Last Wednesday found me gulping my morning coffee on the DC Metro en route to Reagan National. Writing about the public’s reaction to aging athletes who choose to unretire and give it one more try (e.g., bicyclist Lance Armstrong, quarterback Brett Favre), Washington Post sports columnist Sally Jenkins hit it on the head for me:
“When an athlete renounces his retirement, most of us groan. We complain they don’t know when to get off the stage, and that they will tarnish our memories by gimping around as less than what they were. Somehow, we got the idea that their bodies and their legacies are our personal property. We want them to remain ideals, and don’t want the sadness of watching them grow old. But that’s our problem, not theirs.”

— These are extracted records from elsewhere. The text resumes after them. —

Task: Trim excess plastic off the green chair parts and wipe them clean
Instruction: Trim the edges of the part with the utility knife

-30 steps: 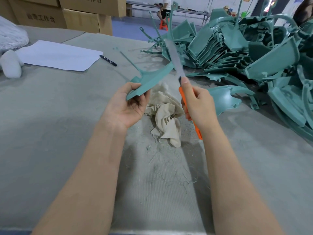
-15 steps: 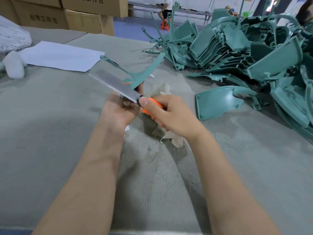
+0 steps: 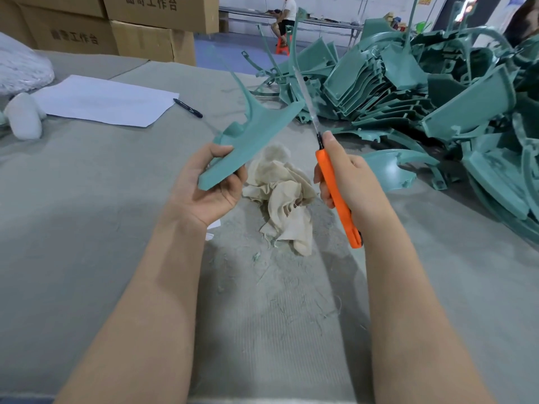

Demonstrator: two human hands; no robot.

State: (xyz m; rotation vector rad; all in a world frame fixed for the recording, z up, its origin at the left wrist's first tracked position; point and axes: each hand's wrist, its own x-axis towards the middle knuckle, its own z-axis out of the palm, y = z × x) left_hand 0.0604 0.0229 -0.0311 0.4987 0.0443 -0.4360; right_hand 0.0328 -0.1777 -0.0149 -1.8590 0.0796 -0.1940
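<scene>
Grey felt table (image 3: pixel 87 199), heap of green chair parts (image 3: pixel 423 91) far right, rag (image 3: pixel 280 193) between the forearms. The left hand (image 3: pixel 204 188) grip curls round the near end of one green part (image 3: pixel 253 138), held clear of the table; the right hand (image 3: pixel 350 182) grip wraps the orange knife (image 3: pixel 335 196), blade up, apart from the part. Likely best: lay blade shallow along the edge, stroke away from the holding fingers.
</scene>
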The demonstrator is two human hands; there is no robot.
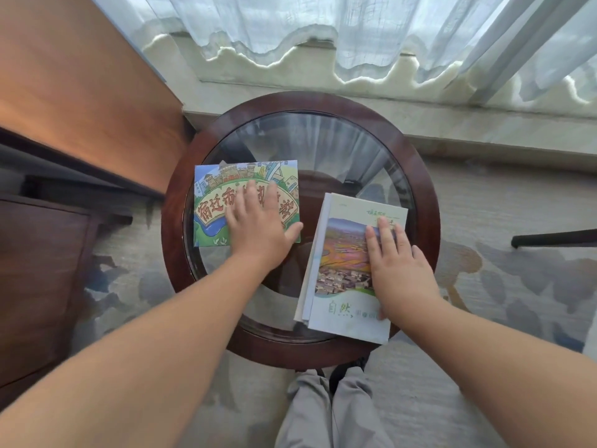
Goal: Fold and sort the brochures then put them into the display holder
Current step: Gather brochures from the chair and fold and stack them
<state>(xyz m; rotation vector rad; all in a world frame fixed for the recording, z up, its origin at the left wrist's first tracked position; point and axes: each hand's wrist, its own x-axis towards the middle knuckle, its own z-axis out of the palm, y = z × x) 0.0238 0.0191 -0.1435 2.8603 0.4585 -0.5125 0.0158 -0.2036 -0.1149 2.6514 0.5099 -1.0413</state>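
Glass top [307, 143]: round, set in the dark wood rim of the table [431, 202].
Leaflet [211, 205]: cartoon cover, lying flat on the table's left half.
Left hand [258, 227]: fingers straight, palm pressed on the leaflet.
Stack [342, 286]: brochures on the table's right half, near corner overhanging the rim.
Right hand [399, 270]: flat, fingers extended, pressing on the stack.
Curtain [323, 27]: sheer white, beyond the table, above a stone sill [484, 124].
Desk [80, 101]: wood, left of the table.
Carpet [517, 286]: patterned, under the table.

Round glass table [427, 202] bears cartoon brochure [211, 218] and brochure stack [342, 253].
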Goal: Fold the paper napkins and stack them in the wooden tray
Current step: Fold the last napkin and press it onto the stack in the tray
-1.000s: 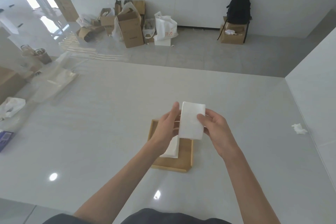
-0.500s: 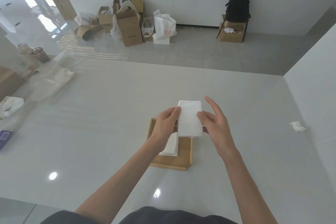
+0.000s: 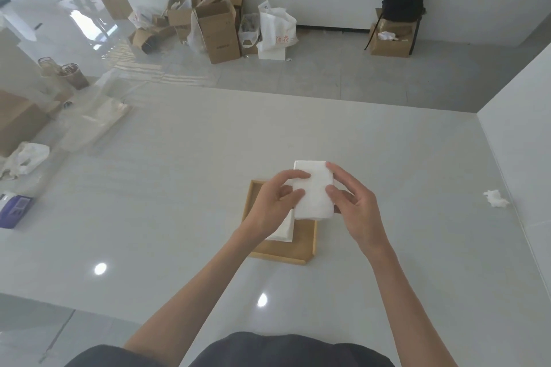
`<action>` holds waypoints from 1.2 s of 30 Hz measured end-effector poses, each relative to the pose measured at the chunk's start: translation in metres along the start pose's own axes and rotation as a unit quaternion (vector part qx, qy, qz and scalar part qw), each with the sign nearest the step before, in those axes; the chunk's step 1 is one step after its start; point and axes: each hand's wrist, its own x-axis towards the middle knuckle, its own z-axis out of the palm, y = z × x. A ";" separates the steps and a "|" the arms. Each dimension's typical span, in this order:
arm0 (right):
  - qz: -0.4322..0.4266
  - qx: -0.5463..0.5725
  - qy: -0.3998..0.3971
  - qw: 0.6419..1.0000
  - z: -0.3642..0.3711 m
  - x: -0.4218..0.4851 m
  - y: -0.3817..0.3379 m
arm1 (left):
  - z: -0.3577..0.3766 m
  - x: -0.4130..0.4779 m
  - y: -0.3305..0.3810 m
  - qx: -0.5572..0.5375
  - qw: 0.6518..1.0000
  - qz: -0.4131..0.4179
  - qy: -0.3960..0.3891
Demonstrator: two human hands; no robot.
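Note:
A folded white paper napkin (image 3: 314, 191) is held flat above the far end of the wooden tray (image 3: 299, 253). My left hand (image 3: 272, 205) pinches its left edge, fingers lying over the top. My right hand (image 3: 354, 208) grips its right edge, thumb on top and fingers curled beneath. Inside the tray lies a stack of folded napkins (image 3: 283, 229), mostly hidden under my left hand. The tray sits on the white table (image 3: 179, 188) right in front of me.
A crumpled white tissue (image 3: 495, 198) lies at the table's right edge. At the left are clear plastic wrapping (image 3: 95, 122), a white bag (image 3: 26, 158) and a purple packet (image 3: 15, 210). A white wall (image 3: 521, 128) borders the table's right side. Boxes and bags stand on the floor beyond.
The napkin has tilted from nearly upright to flat and come lower over the tray. My fingers have closed further over its top.

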 end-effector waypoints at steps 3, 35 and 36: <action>0.027 0.015 -0.007 0.999 0.005 -0.001 0.017 | -0.004 -0.004 -0.009 -0.004 1.000 -0.031 0.002; 0.133 -0.365 -0.104 0.915 0.096 0.044 0.228 | -0.029 0.059 -0.216 0.334 0.918 -0.165 -0.136; 0.125 -0.388 -0.102 0.908 0.096 0.043 0.230 | -0.029 0.059 -0.219 0.347 0.914 -0.165 -0.133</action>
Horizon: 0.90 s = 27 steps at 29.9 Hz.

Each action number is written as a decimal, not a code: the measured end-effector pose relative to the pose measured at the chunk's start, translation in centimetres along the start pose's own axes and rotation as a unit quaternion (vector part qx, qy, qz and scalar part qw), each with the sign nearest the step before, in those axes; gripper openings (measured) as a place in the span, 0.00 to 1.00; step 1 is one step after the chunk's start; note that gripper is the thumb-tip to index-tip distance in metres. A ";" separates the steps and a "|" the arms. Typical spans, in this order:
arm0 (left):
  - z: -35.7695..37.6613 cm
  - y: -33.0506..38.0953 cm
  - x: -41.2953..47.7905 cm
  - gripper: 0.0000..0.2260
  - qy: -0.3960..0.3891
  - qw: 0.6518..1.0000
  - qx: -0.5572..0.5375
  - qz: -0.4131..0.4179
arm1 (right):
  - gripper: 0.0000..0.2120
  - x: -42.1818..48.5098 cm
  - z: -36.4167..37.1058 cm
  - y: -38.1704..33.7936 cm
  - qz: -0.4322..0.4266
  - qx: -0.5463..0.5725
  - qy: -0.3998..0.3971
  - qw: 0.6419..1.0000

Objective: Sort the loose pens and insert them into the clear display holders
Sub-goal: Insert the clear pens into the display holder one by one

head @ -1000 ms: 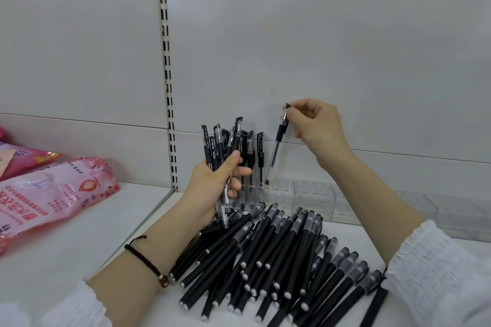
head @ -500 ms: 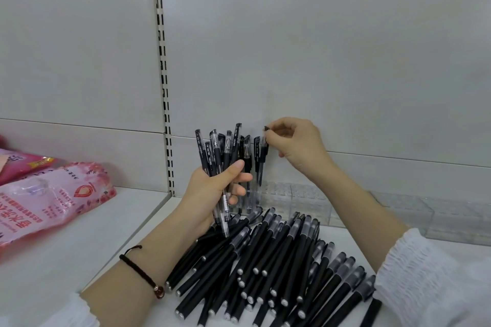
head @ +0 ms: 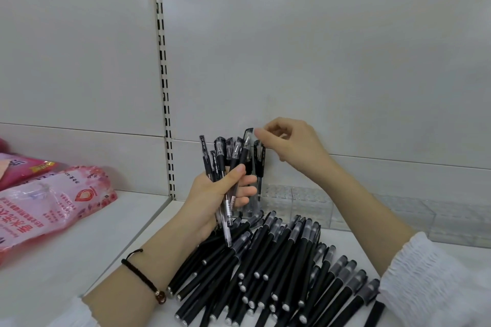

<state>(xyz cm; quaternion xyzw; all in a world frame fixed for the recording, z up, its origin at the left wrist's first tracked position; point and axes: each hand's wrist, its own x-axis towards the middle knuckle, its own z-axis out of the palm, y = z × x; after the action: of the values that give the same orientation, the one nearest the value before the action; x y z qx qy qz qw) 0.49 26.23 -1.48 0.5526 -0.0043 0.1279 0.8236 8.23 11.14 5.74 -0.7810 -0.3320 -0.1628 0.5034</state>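
Note:
My left hand (head: 215, 194) is shut on a bundle of clear-barrel pens (head: 220, 156) with black caps, held upright above the shelf. My right hand (head: 292, 143) hovers just right of the bundle, its curled index fingertip at the cap of the tallest pen (head: 248, 138); whether it pinches that cap is unclear. One capped pen (head: 259, 164) stands in the leftmost clear display holder (head: 305, 202), behind my left fingers. A large pile of loose matte black pens (head: 281, 268) lies on the white shelf in front of the holders.
More clear holders (head: 403, 214) run rightward along the back panel. Pink plastic packages (head: 47, 210) lie on the neighbouring shelf at left. A slotted upright strip (head: 163, 103) divides the back wall. A black lid or box (head: 374, 313) lies at the pile's right edge.
My right hand lowered its single pen into the holder beside the bundle, then lifted off it to the cap of the bundle's tallest pen. My left hand stayed put.

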 end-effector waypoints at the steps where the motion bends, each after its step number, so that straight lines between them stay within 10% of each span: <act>1: 0.1 0.0 0.0 0.20 -0.005 1.000 0.001 0.001 | 0.09 -0.2 -0.1 -0.5 -0.005 0.016 -0.038 0.999; 8: 0.3 -0.2 0.1 0.20 -0.021 1.000 0.003 0.015 | 0.05 -0.4 -0.2 -1.5 0.075 0.109 -0.102 0.986; 15: 0.2 -0.2 0.2 0.15 0.004 1.000 0.020 0.007 | 0.05 0.6 -1.7 -1.3 0.099 0.191 0.078 0.973; 19: -0.1 0.0 0.5 0.15 0.021 1.000 0.006 0.012 | 0.06 0.7 -2.2 -0.5 0.040 0.093 0.164 0.981; 27: -0.3 0.7 0.8 0.15 -0.028 0.993 -0.115 -0.006 | 0.03 0.7 -0.8 1.2 -0.024 -0.097 0.081 0.992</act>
<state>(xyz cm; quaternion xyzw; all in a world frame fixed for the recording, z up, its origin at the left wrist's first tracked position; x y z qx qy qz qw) 1.03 26.90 -0.80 0.4573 -0.0389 0.1061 0.8821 9.58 10.31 5.71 -0.8023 -0.2912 -0.2686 0.4465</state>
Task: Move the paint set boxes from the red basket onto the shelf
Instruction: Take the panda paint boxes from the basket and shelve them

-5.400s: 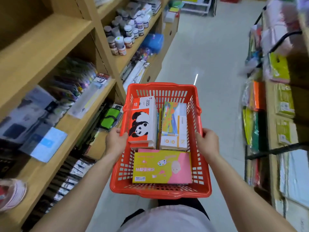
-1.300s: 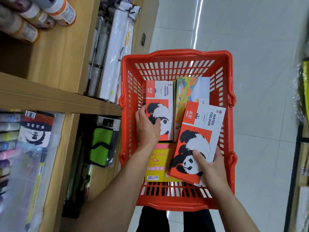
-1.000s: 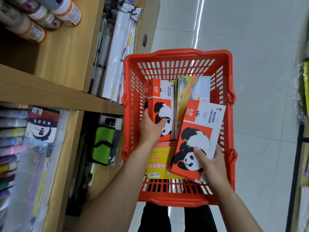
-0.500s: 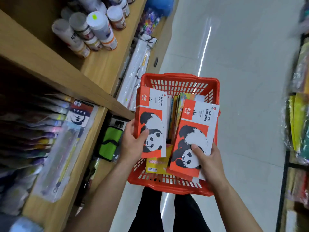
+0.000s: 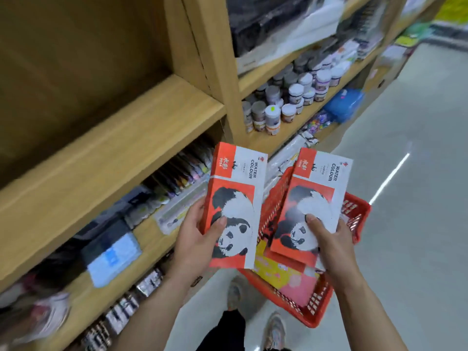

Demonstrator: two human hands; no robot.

I agree. Jenkins sites several studies that show that retirement, especially sudden retirement, can be a bad thing for just about anyone in any profession. She goes on to write:
“The conventional wisdom is that athletes who go out on top are being true to their greatness. In fact, they are being untrue to themselves. Great champions are in the business of exhausting themselves. They aren’t content as long as they feel there is something left, and to waste any fraction of their capacities feels, to them, like a sin against nature. Their every instinct tells them to use themselves up. As spectators, we have no right to contradict them.”
I say, hey, if you still want to play and you believe you can earn a spot on the team, go for it!